From: Dave Aitel <dave () immunitysec com>
Date: Wed, 24 May 2006 07:42:27 -0400

I was talking to an anonymous source yesterday at a large government
organization, and he related to me this story about how although they
got a heads up on the Word 0day, they can't do anything about it.
They're not allowed to block Word documents at the perimeter, so they're
basically helpless. The solution here might be some sort of really
really good IPS that can parse .doc perfectly and normalize it, but of
course nothing of that kind exists. Another solution might be some sort
of PaX on every workstation, but this solution is essentially waiting
for Vista deployment. Most modern Anti-Virus has some basic overflow
protection in it, so maybe that would help, except that by nature these
Word 0day attacks are targeted, which means they can spend the ten
thousand dollars to bypass all the popular HIDS. A more drastic solution
is to take every .doc going through the mail gateway and covert it to
ODF, which is probably a good idea anyways just to save bandwidth.

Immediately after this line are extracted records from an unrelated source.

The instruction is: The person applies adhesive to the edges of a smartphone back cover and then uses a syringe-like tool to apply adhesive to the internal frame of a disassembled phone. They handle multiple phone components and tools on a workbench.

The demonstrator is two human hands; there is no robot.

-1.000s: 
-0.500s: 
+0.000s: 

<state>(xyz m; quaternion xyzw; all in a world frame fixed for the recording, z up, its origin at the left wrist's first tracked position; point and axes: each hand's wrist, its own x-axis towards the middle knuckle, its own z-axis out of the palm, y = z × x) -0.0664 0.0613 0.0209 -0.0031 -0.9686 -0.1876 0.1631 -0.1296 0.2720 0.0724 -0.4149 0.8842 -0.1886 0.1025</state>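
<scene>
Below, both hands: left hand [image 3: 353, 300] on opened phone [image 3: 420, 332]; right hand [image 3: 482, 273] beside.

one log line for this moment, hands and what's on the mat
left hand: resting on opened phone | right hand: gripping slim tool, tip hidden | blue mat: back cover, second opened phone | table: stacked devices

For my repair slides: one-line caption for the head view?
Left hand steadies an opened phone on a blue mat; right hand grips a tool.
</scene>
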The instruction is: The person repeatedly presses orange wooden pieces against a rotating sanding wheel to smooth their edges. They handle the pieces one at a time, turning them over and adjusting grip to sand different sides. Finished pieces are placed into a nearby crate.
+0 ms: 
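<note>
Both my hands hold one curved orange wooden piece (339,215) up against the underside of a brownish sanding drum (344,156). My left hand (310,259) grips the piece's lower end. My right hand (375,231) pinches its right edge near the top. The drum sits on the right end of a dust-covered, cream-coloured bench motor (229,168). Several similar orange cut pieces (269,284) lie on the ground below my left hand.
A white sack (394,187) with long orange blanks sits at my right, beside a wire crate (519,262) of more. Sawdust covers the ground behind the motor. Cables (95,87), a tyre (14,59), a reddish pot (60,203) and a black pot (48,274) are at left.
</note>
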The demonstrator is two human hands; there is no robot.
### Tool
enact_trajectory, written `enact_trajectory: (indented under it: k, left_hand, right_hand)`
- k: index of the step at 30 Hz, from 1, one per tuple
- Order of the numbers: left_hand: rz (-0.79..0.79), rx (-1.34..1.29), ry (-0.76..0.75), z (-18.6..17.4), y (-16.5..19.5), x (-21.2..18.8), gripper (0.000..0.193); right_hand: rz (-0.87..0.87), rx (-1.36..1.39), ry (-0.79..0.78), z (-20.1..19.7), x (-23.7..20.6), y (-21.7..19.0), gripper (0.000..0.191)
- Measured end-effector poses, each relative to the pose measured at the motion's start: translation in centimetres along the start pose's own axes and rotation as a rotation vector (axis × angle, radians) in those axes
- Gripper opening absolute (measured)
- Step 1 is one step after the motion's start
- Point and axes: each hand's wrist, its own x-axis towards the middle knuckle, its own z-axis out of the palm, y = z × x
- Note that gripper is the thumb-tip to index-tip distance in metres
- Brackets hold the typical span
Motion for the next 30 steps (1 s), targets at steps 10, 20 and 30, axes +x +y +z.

Most of what I've seen published is people saying that you are safe with
their product because they either:

    * prevent buffer overflows generically, which is clearly not true
      against a targeted attacker with today's technology (if it's a
      heap overflow, then maybe a good place to overwrite with your
      Write4 is the "isScriptingAllowed" variable?). It's only true
      against some random sample someone collected, but that's not the
      attack as it is used today.
    * prevent the W32.backdoor.whatever from running or connecting
      outbound, which requires that the attacker not use a known trojan
      or listening post (a five minute change)


So essentially, the only part of network security that protected you
against this was a human component. Some random dude got suspicious and
picked it up. Perhaps this was the thousandth time it was used. It
certainly wasn't the first.

Protecting networks against worms is a valuable thing. But it's not
security, and I think events like this are a wake up call to what the
technology you've deployed actually can do.